Frédéric III, que Jean de Champdenier nomme dans une de ses lettres «un homme endormi, pesant, merencolieux, avaricieux, chiche, craintif, variable, hypocrite, dissimulant, et à qui tout mauvais adjectif appartient,» se laissa aisément ébranler par des raisons qu'il approuvait sans doute; mais il se trouvait dans un grand embarras, et ne savait quelle réponse donner au duc de Bourgogne, qu'il avait lui-même appelé à Trèves pour l'y déclarer roi. On chercha par d'autres discours à le rassurer à cet égard. «Ne pouvait-on pas alléguer qu'il était nécessaire de consulter préalablement les princes chrétiens, puisqu'il fallait, selon l'ancien usage, l'intervention de l'Empereur et de trois rois pour créer un nouveau roi? Ne pouvait-on pas aussi lui faire oublier ses prétentions en confirmant ses droits de conquête sur le duché de Gueldre et le comté de Zutphen? Il n'y aurait aucun inconvénient à l'autoriser à fonder dans ses Etats un parlement semblable à celui de Paris, dont l'autorité s'étendrait en dernier ressort sur tous les appels. Enfin, l'Empereur pourrait lui promettre son appui et son alliance, pourvu qu'il s'engageât à respecter les possessions de l'Empire.» Cet avis prévalut, et il ne fut plus question du rétablissement du royaume de Bourgogne.

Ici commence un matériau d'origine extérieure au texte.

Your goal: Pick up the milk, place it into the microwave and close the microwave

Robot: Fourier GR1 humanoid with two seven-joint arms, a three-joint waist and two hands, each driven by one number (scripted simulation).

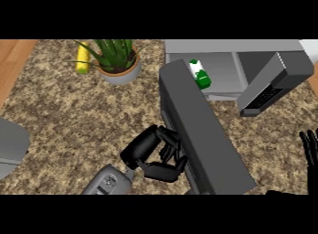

Le duc Charles attendait avec impatience la réponse de l'Empereur et le moment où il pourrait ceindre la couronne royale, lorsqu'on l'invita à se rendre au sein de l'assemblée des électeurs et des autres princes de l'Empire. Frédéric III réclama aussitôt le silence pour exposer ce qu'il avait résolu de faire en faveur du duc Charles; mais celui-ci était si étonné et si mécontent de se voir trompé par les promesses qu'on lui avait si fréquemment réitérées, qu'il répondit à peine quelques paroles. On lui annonça bientôt après que l'Empereur avait quitté la ville de Trèves pour se rendre à Cologne.
Un autre projet fut ajourné avec le couronnement du duc de Bourgogne: c'était celui du mariage déjà convenu de sa fille unique Marie avec Maximilien, fils de l'Empereur, qui devait, à cette occasion, recevoir lui-même le titre de roi des Romains. «C'est une grande chose que de faire épouser la fille du duc de Bourgogne au fils de l'Empereur, écrivait le cardinal François de Gonzague au cardinal Piccolomini; c'est une grande chose que de créer l'un roi de ses propres Etats, l'autre roi des Romains: mais, à mon avis, de ces deux projets, autant le premier est aisé à accomplir, autant le second présente de graves difficultés.» Malgré ces prévisions, la couronne de roi de Bourgogne venait d'échapper au duc Charles, et l'avenir promettait à Maximilien celle de roi des Romains.